**EXERCISE AIM:** Please reproduce the records, omitting nothing and changing nothing.

**RECORDS PROVIDED:**
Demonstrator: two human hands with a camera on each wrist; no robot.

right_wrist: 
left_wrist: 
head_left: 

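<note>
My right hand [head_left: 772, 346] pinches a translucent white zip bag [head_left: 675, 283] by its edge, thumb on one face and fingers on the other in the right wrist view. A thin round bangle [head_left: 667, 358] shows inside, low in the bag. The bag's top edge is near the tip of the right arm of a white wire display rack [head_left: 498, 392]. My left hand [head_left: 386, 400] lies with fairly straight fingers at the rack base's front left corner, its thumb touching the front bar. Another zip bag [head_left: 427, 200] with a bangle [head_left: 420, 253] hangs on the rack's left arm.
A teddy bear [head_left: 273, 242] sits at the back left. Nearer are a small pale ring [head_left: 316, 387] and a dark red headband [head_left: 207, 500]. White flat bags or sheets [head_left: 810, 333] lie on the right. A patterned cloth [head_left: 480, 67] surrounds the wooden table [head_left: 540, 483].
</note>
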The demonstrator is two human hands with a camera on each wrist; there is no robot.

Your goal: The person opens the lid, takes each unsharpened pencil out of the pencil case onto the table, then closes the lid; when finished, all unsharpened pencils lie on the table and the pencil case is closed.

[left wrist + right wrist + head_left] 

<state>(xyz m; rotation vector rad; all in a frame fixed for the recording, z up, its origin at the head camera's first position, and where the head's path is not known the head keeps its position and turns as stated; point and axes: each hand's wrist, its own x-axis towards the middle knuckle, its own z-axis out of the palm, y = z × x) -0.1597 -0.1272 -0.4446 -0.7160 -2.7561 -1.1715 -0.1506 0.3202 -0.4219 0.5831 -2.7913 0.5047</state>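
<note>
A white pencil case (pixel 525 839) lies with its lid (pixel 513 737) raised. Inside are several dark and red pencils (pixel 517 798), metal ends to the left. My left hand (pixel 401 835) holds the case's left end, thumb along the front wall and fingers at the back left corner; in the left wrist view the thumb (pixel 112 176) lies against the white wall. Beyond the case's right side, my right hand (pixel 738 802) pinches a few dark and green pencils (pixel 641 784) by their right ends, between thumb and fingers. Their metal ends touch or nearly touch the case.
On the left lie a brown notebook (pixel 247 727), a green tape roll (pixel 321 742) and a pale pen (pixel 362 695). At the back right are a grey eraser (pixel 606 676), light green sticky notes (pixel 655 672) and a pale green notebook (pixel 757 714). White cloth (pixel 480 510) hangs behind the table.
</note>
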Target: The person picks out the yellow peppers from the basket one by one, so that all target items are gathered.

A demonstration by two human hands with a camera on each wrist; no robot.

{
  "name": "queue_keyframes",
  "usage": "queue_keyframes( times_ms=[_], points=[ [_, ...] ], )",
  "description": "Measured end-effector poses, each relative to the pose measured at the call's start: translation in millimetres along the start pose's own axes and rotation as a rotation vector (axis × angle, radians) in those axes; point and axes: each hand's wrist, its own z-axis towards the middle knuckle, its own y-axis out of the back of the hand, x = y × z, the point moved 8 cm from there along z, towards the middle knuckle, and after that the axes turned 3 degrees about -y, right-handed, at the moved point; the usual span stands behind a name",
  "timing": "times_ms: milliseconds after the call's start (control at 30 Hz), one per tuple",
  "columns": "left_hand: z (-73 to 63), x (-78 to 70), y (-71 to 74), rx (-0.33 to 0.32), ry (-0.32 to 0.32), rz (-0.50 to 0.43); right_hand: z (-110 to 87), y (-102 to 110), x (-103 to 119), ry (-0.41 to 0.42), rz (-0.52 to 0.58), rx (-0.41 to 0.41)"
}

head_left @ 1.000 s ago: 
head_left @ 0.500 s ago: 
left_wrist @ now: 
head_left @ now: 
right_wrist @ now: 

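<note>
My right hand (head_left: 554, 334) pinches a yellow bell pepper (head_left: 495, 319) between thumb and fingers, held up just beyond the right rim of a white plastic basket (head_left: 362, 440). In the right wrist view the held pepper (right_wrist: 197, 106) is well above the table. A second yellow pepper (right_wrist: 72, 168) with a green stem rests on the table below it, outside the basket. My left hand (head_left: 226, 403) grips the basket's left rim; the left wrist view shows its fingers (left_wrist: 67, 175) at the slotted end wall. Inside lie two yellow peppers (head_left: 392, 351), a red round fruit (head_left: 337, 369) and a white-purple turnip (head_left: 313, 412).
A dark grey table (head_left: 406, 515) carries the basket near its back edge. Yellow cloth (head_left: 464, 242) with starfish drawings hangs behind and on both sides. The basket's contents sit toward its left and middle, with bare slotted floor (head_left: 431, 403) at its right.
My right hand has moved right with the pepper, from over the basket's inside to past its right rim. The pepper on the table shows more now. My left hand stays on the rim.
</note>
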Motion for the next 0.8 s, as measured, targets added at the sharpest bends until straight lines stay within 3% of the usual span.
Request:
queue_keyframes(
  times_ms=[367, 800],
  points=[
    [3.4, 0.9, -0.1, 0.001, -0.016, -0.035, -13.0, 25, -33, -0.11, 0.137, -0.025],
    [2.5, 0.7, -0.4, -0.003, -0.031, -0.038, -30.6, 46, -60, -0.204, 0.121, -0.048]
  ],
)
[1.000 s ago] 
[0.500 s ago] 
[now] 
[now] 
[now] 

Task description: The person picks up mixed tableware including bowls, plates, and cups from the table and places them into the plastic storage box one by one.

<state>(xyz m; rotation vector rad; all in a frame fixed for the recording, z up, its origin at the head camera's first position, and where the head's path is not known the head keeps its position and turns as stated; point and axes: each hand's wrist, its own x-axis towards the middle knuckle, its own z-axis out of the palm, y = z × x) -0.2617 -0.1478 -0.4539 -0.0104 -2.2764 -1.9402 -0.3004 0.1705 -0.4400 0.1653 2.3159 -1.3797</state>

**TASK ANSWER:**
Demonstrator: two human hands with a camera on each wrist; no robot.

right_wrist: 
left_wrist: 
head_left: 

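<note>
My right hand [head_left: 772, 346] pinches a translucent white zip bag [head_left: 675, 283] by its edge, thumb on one face and fingers on the other in the right wrist view. A thin round bangle [head_left: 667, 358] shows inside, low in the bag. The bag's top edge is near the tip of the right arm of a white wire display rack [head_left: 498, 392]. My left hand [head_left: 386, 400] lies with fairly straight fingers at the rack base's front left corner, its thumb touching the front bar. Another zip bag [head_left: 427, 200] with a bangle [head_left: 420, 253] hangs on the rack's left arm.
A teddy bear [head_left: 273, 242] sits at the back left. Nearer are a small pale ring [head_left: 316, 387] and a dark red headband [head_left: 207, 500]. White flat bags or sheets [head_left: 810, 333] lie on the right. A patterned cloth [head_left: 480, 67] surrounds the wooden table [head_left: 540, 483].
</note>
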The demonstrator is two human hands with a camera on each wrist; there is no robot.

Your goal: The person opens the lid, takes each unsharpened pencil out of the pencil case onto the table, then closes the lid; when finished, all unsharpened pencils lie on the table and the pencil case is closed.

[left wrist + right wrist + head_left] 

<state>(xyz m; rotation vector rad; all in a frame fixed for the recording, z up, its origin at the head camera's first position, and where the head's path is not known the head keeps its position and turns as stated; point and axes: each hand's wrist, its own x-axis towards the middle knuckle, its own z-axis out of the palm, y = z × x) -0.1597 -0.1272 -0.4446 -0.7160 -2.7561 -1.1715 -0.1506 0.3202 -0.4219 0.5831 -2.7913 0.5047</state>
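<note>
A white pencil case (pixel 525 839) lies with its lid (pixel 513 737) raised. Inside are several dark and red pencils (pixel 517 798), metal ends to the left. My left hand (pixel 401 835) holds the case's left end, thumb along the front wall and fingers at the back left corner; in the left wrist view the thumb (pixel 112 176) lies against the white wall. Beyond the case's right side, my right hand (pixel 738 802) pinches a few dark and green pencils (pixel 641 784) by their right ends, between thumb and fingers. Their metal ends touch or nearly touch the case.
On the left lie a brown notebook (pixel 247 727), a green tape roll (pixel 321 742) and a pale pen (pixel 362 695). At the back right are a grey eraser (pixel 606 676), light green sticky notes (pixel 655 672) and a pale green notebook (pixel 757 714). White cloth (pixel 480 510) hangs behind the table.
</note>
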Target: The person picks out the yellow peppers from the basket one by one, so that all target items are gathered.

A demonstration by two human hands with a camera on each wrist; no robot.

{
  "name": "queue_keyframes",
  "usage": "queue_keyframes( times_ms=[_], points=[ [_, ...] ], )",
  "description": "Measured end-effector poses, each relative to the pose measured at the call's start: translation in millimetres along the start pose's own axes and rotation as a rotation vector (axis × angle, radians) in those axes; point and axes: each hand's wrist, its own z-axis towards the middle knuckle, its own y-axis out of the back of the hand, x = y × z, the point moved 8 cm from there along z, towards the middle knuckle, and after that the axes turned 3 degrees about -y, right-handed, at the moved point; the usual span stands behind a name",
  "timing": "times_ms: milliseconds after the call's start (control at 30 Hz), one per tuple",
  "columns": "left_hand: z (-73 to 63), x (-78 to 70), y (-71 to 74), rx (-0.33 to 0.32), ry (-0.32 to 0.32), rz (-0.50 to 0.43); right_hand: z (-110 to 87), y (-102 to 110), x (-103 to 119), ry (-0.41 to 0.42), rz (-0.52 to 0.58), rx (-0.41 to 0.41)"
}

head_left @ 1.000 s ago: 
head_left @ 0.500 s ago: 
left_wrist @ now: 
head_left @ now: 
right_wrist @ now: 

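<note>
My right hand (head_left: 554, 334) pinches a yellow bell pepper (head_left: 495, 319) between thumb and fingers, held up just beyond the right rim of a white plastic basket (head_left: 362, 440). In the right wrist view the held pepper (right_wrist: 197, 106) is well above the table. A second yellow pepper (right_wrist: 72, 168) with a green stem rests on the table below it, outside the basket. My left hand (head_left: 226, 403) grips the basket's left rim; the left wrist view shows its fingers (left_wrist: 67, 175) at the slotted end wall. Inside lie two yellow peppers (head_left: 392, 351), a red round fruit (head_left: 337, 369) and a white-purple turnip (head_left: 313, 412).
A dark grey table (head_left: 406, 515) carries the basket near its back edge. Yellow cloth (head_left: 464, 242) with starfish drawings hangs behind and on both sides. The basket's contents sit toward its left and middle, with bare slotted floor (head_left: 431, 403) at its right.
My right hand has moved right with the pepper, from over the basket's inside to past its right rim. The pepper on the table shows more now. My left hand stays on the rim.
</note>
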Motion for the next 0.8 s, as measured, targets added at the sharpest bends until straight lines stay within 3% of the usual span.
Request:
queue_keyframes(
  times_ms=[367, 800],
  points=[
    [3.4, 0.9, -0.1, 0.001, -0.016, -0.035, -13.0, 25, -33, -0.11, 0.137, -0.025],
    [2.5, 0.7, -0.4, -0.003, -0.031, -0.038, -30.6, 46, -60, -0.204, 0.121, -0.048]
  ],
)
[1.000 s ago] 
[0.500 s ago] 
[now] 
[now] 
[now] 

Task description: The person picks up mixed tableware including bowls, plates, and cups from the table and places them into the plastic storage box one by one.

<state>(xyz m; rotation vector rad; all in a frame fixed for the recording, z up, its origin at the head camera's first position, and where the head's path is not known the head keeps its position and turns as stated; point and axes: each hand's wrist, its own x-axis towards the middle knuckle, its own z-axis out of the palm, y = z × x) -0.2617 -0.1478 -0.4539 -0.0104 -2.2764 -1.9402 -0.3004 0.1705 -0.4400 0.1653 2.3159 -1.3797</state>

No additional output is needed.